== YOUR GOAL ==
All of the lines below need to be copied exactly, apart from the pictures.

== AVAILABLE RECORDS ==
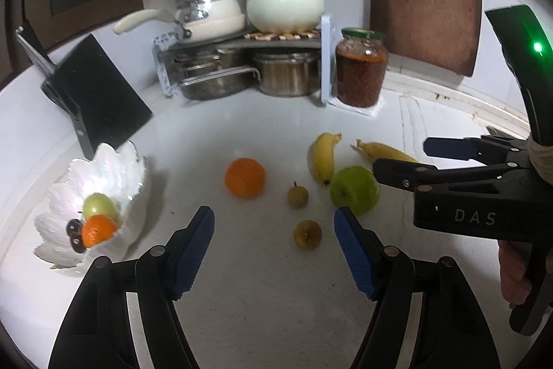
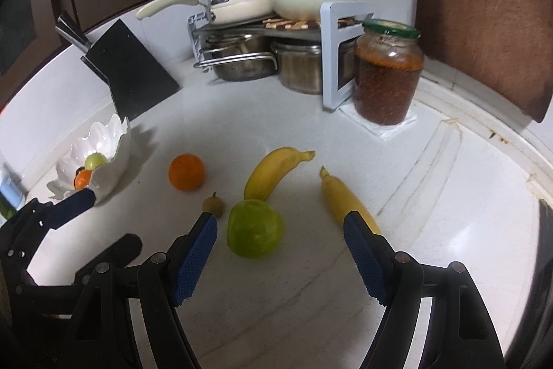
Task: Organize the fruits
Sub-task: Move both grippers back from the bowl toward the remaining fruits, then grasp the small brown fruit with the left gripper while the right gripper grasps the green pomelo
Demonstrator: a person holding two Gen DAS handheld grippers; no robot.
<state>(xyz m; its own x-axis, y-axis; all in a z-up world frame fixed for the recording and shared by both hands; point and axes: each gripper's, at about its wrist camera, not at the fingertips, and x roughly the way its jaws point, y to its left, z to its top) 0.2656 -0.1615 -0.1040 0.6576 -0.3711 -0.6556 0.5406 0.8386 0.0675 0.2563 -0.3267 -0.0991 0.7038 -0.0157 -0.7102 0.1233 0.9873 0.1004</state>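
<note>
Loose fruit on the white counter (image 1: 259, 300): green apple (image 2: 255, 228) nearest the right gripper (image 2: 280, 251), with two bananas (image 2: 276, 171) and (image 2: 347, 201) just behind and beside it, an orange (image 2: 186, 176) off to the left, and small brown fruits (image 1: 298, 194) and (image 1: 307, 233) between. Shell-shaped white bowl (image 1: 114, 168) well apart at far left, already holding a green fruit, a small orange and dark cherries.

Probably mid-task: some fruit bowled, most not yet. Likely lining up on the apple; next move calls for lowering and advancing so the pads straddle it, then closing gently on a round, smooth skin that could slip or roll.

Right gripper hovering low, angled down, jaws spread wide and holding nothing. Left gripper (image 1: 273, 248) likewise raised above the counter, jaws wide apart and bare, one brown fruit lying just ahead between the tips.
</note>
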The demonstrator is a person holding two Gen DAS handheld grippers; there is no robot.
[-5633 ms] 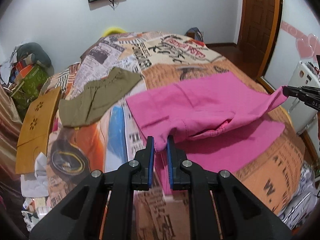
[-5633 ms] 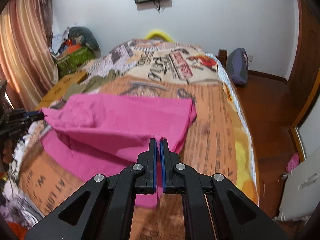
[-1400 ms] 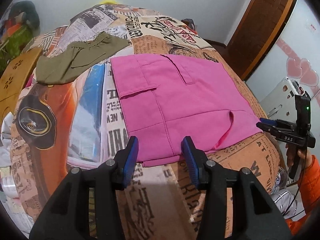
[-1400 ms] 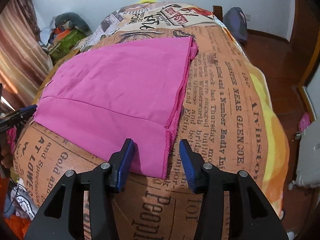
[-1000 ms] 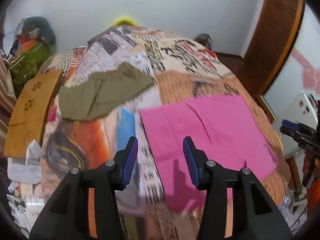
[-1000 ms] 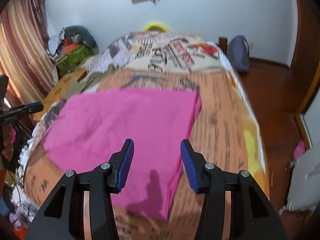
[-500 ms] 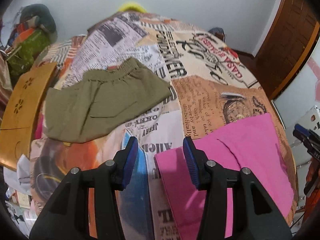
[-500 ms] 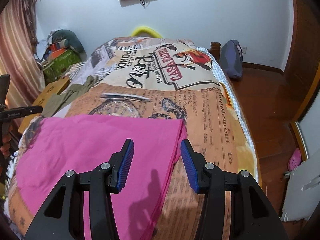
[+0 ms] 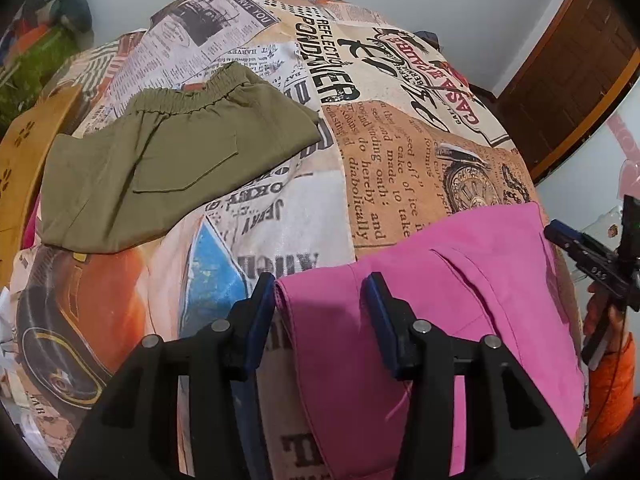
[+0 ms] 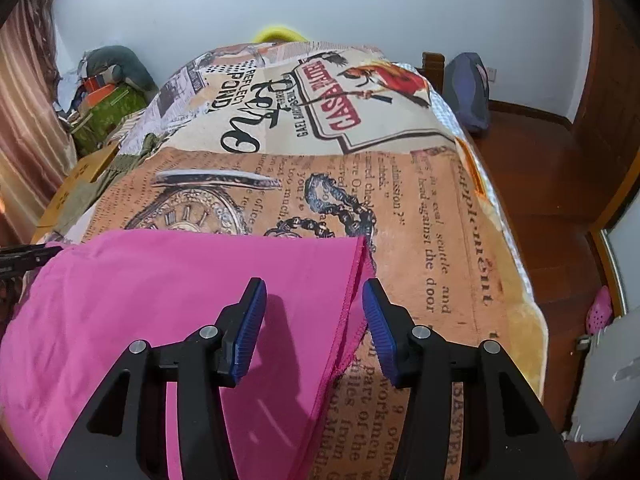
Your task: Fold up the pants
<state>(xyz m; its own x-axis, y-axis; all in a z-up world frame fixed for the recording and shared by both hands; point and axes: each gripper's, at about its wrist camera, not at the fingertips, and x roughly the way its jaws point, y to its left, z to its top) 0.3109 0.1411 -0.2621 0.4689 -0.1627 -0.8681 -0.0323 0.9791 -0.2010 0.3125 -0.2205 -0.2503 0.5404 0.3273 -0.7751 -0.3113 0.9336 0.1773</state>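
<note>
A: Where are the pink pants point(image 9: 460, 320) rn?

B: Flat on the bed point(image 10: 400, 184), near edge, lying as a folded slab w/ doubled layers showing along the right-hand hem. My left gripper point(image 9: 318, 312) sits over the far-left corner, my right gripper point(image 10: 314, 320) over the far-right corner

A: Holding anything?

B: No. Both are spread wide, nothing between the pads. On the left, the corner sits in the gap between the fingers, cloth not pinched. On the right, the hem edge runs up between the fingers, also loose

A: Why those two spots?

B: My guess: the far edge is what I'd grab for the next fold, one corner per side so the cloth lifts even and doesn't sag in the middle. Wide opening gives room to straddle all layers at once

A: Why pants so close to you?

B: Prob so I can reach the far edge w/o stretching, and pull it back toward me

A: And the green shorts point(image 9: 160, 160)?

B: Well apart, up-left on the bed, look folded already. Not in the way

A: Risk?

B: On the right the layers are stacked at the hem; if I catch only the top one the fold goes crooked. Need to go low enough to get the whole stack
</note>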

== EXPECTED ANSWER ==
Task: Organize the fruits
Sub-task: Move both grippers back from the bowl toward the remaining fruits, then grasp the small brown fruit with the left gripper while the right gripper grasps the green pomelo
Demonstrator: a person holding two Gen DAS handheld grippers; no robot.
<state>(xyz m; its own x-axis, y-axis; all in a z-up world frame fixed for the recording and shared by both hands; point and axes: each gripper's, at about its wrist camera, not at the fingertips, and x roughly the way its jaws point, y to its left, z to its top) 0.2656 -0.1615 -0.1040 0.6576 -0.3711 -0.6556 0.5406 0.8386 0.0675 0.2563 -0.3267 -0.0991 0.7038 -0.0157 -0.7102 0.1233 0.9873 0.1004</state>
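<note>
Loose fruit on the white counter (image 1: 259, 300): green apple (image 2: 255, 228) nearest the right gripper (image 2: 280, 251), with two bananas (image 2: 276, 171) and (image 2: 347, 201) just behind and beside it, an orange (image 2: 186, 176) off to the left, and small brown fruits (image 1: 298, 194) and (image 1: 307, 233) between. Shell-shaped white bowl (image 1: 114, 168) well apart at far left, already holding a green fruit, a small orange and dark cherries.

Probably mid-task: some fruit bowled, most not yet. Likely lining up on the apple; next move calls for lowering and advancing so the pads straddle it, then closing gently on a round, smooth skin that could slip or roll.

Right gripper hovering low, angled down, jaws spread wide and holding nothing. Left gripper (image 1: 273, 248) likewise raised above the counter, jaws wide apart and bare, one brown fruit lying just ahead between the tips.
</note>
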The demonstrator is a person holding two Gen DAS handheld grippers; there is no robot.
[-5633 ms] 
[-5633 ms] 
[-1400 ms] 
[-1400 ms] 
[-1000 ms] 
[-1000 ms] 
[-500 ms] 
[-500 ms] 
[+0 ms] 
[+0 ms] 
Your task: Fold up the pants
<state>(xyz m; its own x-axis, y-axis; all in a z-up world frame fixed for the recording and shared by both hands; point and axes: each gripper's, at about its wrist camera, not at the fingertips, and x roughly the way its jaws point, y to its left, z to its top) 0.3109 0.1411 -0.2621 0.4689 -0.1627 -0.8681 -0.0323 0.9791 -0.2010 0.3125 -0.2205 -0.2503 0.5404 0.3273 -0.7751 -0.3113 0.9336 0.1773</state>
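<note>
A: Where are the pink pants point(image 9: 460, 320) rn?

B: Flat on the bed point(image 10: 400, 184), near edge, lying as a folded slab w/ doubled layers showing along the right-hand hem. My left gripper point(image 9: 318, 312) sits over the far-left corner, my right gripper point(image 10: 314, 320) over the far-right corner

A: Holding anything?

B: No. Both are spread wide, nothing between the pads. On the left, the corner sits in the gap between the fingers, cloth not pinched. On the right, the hem edge runs up between the fingers, also loose

A: Why those two spots?

B: My guess: the far edge is what I'd grab for the next fold, one corner per side so the cloth lifts even and doesn't sag in the middle. Wide opening gives room to straddle all layers at once

A: Why pants so close to you?

B: Prob so I can reach the far edge w/o stretching, and pull it back toward me

A: And the green shorts point(image 9: 160, 160)?

B: Well apart, up-left on the bed, look folded already. Not in the way

A: Risk?

B: On the right the layers are stacked at the hem; if I catch only the top one the fold goes crooked. Need to go low enough to get the whole stack
</note>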

The response has been given in full.